• _Exercise_
Begin at the line containing "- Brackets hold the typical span" in the data below and go on through the line containing "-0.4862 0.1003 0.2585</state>", repeating each line exactly; include both ends and no other line.

• _Data segment_
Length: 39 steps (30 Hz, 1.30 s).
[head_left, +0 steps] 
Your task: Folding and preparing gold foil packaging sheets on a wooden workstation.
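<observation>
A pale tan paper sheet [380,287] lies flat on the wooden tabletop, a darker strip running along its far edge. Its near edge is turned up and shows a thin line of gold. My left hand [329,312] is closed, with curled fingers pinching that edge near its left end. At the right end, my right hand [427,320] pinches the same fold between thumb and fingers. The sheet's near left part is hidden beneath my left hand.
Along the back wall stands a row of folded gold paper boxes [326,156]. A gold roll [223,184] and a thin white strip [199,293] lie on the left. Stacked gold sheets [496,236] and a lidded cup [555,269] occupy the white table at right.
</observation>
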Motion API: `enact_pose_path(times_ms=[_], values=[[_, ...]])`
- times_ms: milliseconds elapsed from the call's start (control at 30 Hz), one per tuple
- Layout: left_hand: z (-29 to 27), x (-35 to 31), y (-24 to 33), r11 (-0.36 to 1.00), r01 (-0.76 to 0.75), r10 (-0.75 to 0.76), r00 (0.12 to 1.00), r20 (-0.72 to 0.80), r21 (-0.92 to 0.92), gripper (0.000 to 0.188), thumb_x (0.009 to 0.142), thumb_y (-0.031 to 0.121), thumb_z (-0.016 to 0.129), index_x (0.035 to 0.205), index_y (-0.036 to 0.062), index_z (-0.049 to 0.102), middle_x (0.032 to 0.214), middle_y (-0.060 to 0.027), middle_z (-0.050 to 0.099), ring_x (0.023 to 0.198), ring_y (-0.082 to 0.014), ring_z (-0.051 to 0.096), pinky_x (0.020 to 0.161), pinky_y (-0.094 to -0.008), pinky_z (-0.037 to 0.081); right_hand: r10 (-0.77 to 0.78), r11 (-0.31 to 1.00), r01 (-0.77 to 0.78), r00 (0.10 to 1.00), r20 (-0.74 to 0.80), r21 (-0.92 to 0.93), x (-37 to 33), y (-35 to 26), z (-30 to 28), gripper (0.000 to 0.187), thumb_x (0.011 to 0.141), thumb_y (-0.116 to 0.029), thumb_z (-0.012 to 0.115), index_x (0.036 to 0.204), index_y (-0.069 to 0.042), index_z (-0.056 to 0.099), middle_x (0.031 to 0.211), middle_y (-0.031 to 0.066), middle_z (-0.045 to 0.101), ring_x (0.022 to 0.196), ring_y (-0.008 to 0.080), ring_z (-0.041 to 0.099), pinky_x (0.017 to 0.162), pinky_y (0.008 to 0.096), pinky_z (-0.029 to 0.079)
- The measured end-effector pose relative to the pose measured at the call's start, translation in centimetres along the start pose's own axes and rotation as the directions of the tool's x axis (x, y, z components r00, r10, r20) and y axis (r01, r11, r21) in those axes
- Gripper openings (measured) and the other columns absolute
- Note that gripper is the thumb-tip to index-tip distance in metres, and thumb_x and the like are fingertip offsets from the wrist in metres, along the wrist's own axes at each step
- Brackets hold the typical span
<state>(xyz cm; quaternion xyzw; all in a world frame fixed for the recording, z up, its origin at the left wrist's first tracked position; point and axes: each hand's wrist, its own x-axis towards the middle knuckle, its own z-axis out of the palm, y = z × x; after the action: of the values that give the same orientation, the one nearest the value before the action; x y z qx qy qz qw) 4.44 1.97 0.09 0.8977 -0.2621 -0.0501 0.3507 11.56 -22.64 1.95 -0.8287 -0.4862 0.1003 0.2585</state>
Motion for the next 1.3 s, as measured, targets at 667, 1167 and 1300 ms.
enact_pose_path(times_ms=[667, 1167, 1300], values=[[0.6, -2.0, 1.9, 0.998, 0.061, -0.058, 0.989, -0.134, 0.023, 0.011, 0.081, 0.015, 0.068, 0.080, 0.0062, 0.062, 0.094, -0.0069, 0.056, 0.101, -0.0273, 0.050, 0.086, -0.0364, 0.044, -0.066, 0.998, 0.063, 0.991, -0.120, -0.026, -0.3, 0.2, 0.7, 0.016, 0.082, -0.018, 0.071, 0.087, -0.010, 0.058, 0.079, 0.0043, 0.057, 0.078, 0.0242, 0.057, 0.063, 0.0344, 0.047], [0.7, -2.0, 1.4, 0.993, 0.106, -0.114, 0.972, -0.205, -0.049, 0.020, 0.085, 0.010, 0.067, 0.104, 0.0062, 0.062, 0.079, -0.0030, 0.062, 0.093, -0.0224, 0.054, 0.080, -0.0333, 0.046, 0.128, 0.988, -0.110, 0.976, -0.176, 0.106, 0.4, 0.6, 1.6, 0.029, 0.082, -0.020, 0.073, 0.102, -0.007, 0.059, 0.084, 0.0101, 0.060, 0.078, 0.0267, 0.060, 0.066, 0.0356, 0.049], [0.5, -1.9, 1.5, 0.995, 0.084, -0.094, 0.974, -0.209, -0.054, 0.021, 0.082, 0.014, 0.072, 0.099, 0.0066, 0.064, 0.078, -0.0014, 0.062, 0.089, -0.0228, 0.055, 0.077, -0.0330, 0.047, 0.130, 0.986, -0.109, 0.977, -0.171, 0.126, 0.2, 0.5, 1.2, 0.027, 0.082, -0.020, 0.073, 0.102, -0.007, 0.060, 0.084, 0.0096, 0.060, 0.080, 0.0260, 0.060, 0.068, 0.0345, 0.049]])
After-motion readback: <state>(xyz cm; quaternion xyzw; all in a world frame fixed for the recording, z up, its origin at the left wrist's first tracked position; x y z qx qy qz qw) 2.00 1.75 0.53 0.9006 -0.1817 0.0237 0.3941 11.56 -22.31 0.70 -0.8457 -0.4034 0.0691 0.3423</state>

• _Result of the task_
- Brackets hold the typical span
<state>(xyz cm; quaternion xyzw; all in a world frame fixed for the recording, z up, its origin at the left wrist's first tracked position; point and axes: each hand's wrist, its own x-axis towards the middle knuckle, its own z-axis out of the palm, y = z × x; after the action: of the values that give the same orientation, the one nearest the value before the action; x y z qx qy qz qw) 4.44 1.97 0.09 0.8977 -0.2621 -0.0501 0.3507 11.56 -22.64 1.95 -0.8287 -0.4862 0.1003 0.2585</state>

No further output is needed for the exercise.